Exercise brief:
When a line in the listing below contains the word "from", return a copy of that line.

Data:

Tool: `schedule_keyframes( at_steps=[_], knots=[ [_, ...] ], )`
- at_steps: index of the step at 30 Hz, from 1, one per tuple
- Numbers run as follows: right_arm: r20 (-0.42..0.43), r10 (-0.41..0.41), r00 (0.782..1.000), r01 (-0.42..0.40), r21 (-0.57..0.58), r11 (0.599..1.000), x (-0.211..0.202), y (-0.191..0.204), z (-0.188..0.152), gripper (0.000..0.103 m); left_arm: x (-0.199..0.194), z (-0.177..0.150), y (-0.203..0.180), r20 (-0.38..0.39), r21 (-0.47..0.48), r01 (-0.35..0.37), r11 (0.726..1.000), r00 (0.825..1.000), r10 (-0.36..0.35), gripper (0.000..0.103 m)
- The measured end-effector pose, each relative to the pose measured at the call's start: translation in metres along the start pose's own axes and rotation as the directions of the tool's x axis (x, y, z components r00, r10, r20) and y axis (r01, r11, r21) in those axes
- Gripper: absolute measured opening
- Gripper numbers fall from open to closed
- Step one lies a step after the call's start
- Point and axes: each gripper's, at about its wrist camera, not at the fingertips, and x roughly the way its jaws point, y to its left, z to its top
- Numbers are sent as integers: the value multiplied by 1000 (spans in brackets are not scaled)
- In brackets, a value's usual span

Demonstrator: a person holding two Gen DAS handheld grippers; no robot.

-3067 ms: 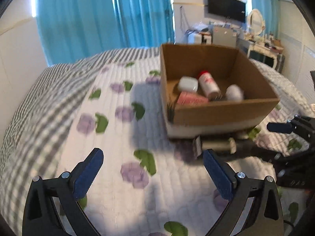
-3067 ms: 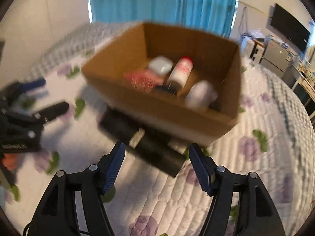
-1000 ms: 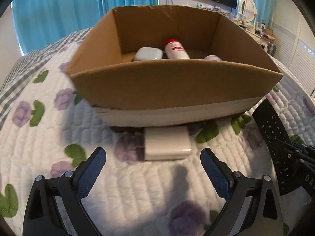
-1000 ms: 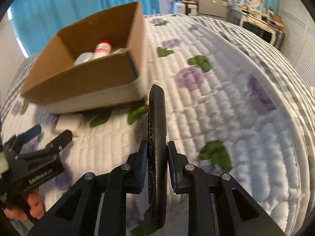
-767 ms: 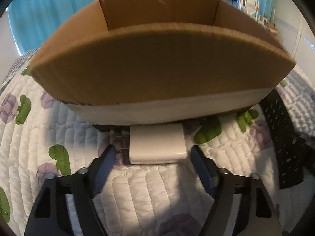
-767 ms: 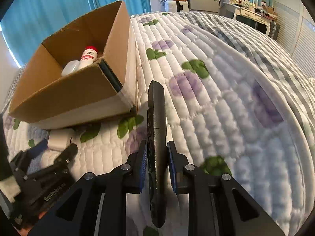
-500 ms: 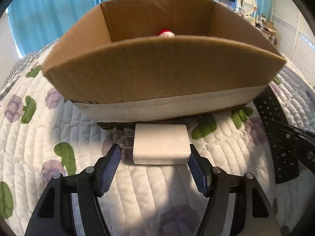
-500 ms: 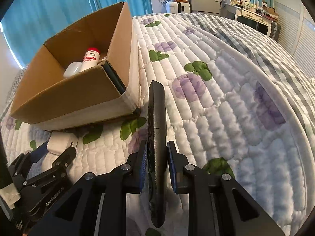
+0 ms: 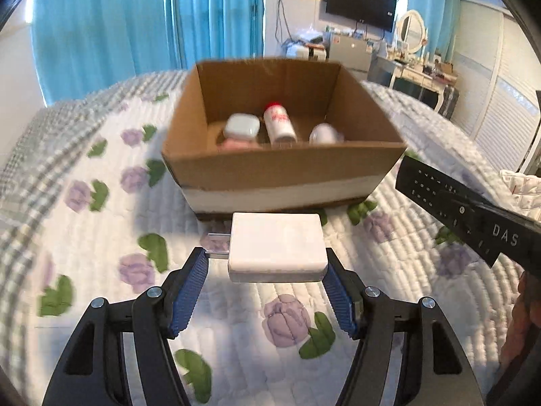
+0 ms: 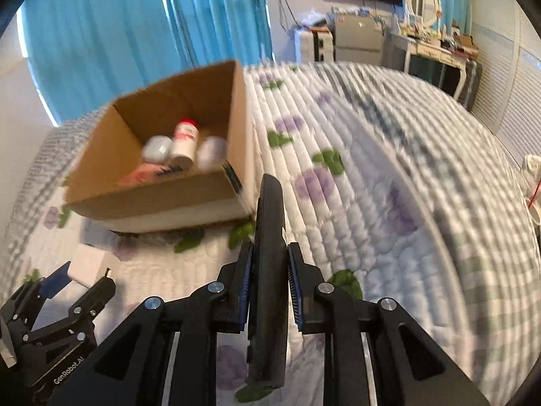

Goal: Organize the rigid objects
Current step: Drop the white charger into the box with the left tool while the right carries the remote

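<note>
both claws loaded: left gripper (image 9: 267,282) clamps charger (image 9: 276,246), right gripper (image 10: 269,282) pinches remote (image 10: 268,270); lift clear over near box (image 9: 284,172) wall b4 releasing.

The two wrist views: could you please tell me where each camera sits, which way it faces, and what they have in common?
Left wrist view: sits on the left gripper, looking forward and down over the white charger clamped between its blue pads, toward the cardboard box; part of a hand shows at the right edge.
Right wrist view: sits on the right gripper, looking along the black remote it clamps, across the quilt.
Shared: the box, quilt, charger, remote, blue curtains.
</note>
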Motion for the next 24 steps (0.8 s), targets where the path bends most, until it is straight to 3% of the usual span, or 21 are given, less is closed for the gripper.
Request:
schedule_keyframes(
  at_steps=[7, 11, 17, 24],
  knots=[
    [94, 56, 994, -48, -81, 996, -47, 20, 33, 19, -51, 46, 3, 116, 14, -14, 1000, 993, 12, 68],
    [103, 127, 987, -117, -97, 988, -52, 29, 58, 19, -57, 78, 7, 145, 17, -20, 1000, 989, 17, 68],
    [148, 149, 978, -129, -142, 982, -39, 46, 97, 19, -22, 119, 15, 138, 7, -45, 999, 989, 43, 68],
    [146, 155, 977, -127, -189, 974, 6, 57, 130, 19, 59, 146, 11, 71, 21, -55, 998, 996, 53, 68]
  ],
)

Solution for this problem:
- at_steps: index of the step at 30 Hz, from 1, one per tuple
- Gripper numbers fall from open to closed

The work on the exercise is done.